# [WHAT THE EXERCISE ASKS]
Return all of the data exactly, omitting any images.

───── SUPPLIED MATERIAL

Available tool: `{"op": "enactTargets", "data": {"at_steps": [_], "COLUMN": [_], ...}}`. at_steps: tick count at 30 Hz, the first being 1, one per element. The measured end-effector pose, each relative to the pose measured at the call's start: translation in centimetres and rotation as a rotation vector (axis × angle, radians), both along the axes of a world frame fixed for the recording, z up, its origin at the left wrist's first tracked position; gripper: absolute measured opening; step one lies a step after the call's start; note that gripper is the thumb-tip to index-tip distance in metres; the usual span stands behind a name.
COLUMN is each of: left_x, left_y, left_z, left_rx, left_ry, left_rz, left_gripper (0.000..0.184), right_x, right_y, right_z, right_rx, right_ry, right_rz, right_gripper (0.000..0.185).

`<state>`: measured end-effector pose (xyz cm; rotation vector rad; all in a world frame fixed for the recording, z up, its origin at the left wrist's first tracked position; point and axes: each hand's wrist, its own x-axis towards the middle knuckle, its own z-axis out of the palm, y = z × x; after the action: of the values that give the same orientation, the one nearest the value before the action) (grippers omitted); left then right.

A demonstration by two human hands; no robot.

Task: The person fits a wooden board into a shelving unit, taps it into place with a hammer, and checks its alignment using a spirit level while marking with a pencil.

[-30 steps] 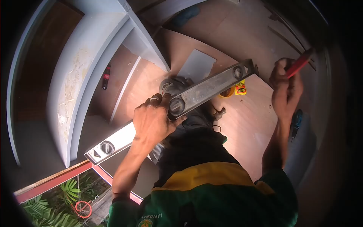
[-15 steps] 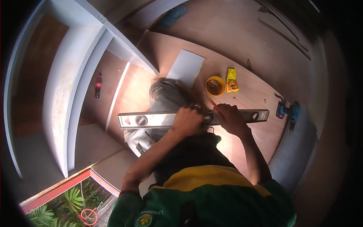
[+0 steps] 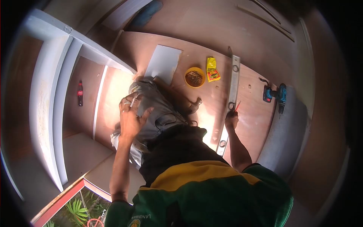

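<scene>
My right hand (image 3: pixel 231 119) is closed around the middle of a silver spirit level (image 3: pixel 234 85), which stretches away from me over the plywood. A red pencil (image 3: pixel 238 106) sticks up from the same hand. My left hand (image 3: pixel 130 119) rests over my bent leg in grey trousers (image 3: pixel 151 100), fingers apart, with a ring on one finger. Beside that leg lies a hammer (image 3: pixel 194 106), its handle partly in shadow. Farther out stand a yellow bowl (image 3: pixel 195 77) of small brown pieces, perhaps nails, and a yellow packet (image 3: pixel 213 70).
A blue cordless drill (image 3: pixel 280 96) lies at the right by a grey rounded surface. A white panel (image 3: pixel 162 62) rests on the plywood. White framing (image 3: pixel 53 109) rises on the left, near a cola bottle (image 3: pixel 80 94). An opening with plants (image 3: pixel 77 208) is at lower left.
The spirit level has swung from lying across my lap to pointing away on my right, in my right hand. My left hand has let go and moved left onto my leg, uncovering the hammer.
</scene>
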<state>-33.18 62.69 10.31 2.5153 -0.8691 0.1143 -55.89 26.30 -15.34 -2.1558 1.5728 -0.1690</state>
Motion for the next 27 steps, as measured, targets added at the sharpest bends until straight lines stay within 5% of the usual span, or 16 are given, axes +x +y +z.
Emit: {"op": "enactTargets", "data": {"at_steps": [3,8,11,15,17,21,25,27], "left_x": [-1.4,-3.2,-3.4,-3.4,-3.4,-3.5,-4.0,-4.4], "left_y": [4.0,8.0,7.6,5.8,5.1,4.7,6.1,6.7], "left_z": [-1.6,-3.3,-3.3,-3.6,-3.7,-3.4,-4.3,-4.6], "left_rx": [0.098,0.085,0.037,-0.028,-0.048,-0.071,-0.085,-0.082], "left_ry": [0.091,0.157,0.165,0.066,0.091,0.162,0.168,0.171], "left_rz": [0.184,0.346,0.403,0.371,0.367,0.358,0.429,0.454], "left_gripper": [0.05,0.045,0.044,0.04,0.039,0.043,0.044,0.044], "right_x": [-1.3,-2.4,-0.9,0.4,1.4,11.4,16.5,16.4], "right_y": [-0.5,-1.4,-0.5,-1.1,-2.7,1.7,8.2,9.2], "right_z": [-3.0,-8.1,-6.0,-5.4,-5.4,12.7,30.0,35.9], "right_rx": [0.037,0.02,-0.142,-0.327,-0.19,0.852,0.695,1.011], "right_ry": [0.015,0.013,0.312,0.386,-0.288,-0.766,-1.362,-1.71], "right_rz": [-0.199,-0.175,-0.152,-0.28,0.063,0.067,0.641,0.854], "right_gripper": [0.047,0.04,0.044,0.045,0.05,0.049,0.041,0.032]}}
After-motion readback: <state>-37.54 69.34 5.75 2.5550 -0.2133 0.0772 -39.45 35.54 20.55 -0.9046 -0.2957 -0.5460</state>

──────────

# [SOLUTION FOR THIS EXERCISE]
Available tool: `{"op": "enactTargets", "data": {"at_steps": [_], "COLUMN": [_], ...}}`. at_steps: tick count at 30 Hz, the first being 1, one per element. The measured end-effector pose, each relative to the pose measured at the call's start: translation in centimetres and rotation as a rotation vector (axis × angle, radians), both along the axes of a world frame fixed for the recording, z up, its origin at the left wrist's first tracked position; gripper: absolute measured opening; step one lies a step after the call's start; note that gripper is the thumb-tip to index-tip distance in metres; the usual span stands behind a name.
COLUMN is each of: left_x, left_y, left_z, left_rx, left_ry, left_rz, left_gripper (0.000..0.184), right_x, right_y, right_z, right_rx, right_ry, right_rz, right_gripper (0.000..0.185).

`<state>`: measured end-effector pose (xyz cm; rotation vector rad; all in a world frame fixed for the recording, z up, its origin at the left wrist's first tracked position; point and axes: each hand's wrist, its own x-axis towards the middle knuckle, its own z-axis out of the palm, y = z × x; after the action: of the values that give the same orientation, the one nearest the value before the action) (grippers omitted); left then right.

A demonstration by two human hands; no robot.

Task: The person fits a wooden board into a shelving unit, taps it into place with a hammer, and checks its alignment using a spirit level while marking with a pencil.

[-30 steps] 
[-15 steps] 
[+0 steps] 

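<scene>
My right hand (image 3: pixel 231 119) is closed around the middle of a silver spirit level (image 3: pixel 234 85), which stretches away from me over the plywood. A red pencil (image 3: pixel 238 106) sticks up from the same hand. My left hand (image 3: pixel 130 119) rests over my bent leg in grey trousers (image 3: pixel 151 100), fingers apart, with a ring on one finger. Beside that leg lies a hammer (image 3: pixel 194 106), its handle partly in shadow. Farther out stand a yellow bowl (image 3: pixel 195 77) of small brown pieces, perhaps nails, and a yellow packet (image 3: pixel 213 70).
A blue cordless drill (image 3: pixel 280 96) lies at the right by a grey rounded surface. A white panel (image 3: pixel 162 62) rests on the plywood. White framing (image 3: pixel 53 109) rises on the left, near a cola bottle (image 3: pixel 80 94). An opening with plants (image 3: pixel 77 208) is at lower left.
The spirit level has swung from lying across my lap to pointing away on my right, in my right hand. My left hand has let go and moved left onto my leg, uncovering the hammer.
</scene>
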<state>-33.18 62.69 10.31 2.5153 -0.8691 0.1143 -55.89 26.30 -15.34 -2.1558 1.5728 -0.1690</state>
Motion for the next 27 steps, as measured, targets added at the sharpest bends until straight lines stay within 5% of the usual span, or 16 are given, axes +x +y +z.
Emit: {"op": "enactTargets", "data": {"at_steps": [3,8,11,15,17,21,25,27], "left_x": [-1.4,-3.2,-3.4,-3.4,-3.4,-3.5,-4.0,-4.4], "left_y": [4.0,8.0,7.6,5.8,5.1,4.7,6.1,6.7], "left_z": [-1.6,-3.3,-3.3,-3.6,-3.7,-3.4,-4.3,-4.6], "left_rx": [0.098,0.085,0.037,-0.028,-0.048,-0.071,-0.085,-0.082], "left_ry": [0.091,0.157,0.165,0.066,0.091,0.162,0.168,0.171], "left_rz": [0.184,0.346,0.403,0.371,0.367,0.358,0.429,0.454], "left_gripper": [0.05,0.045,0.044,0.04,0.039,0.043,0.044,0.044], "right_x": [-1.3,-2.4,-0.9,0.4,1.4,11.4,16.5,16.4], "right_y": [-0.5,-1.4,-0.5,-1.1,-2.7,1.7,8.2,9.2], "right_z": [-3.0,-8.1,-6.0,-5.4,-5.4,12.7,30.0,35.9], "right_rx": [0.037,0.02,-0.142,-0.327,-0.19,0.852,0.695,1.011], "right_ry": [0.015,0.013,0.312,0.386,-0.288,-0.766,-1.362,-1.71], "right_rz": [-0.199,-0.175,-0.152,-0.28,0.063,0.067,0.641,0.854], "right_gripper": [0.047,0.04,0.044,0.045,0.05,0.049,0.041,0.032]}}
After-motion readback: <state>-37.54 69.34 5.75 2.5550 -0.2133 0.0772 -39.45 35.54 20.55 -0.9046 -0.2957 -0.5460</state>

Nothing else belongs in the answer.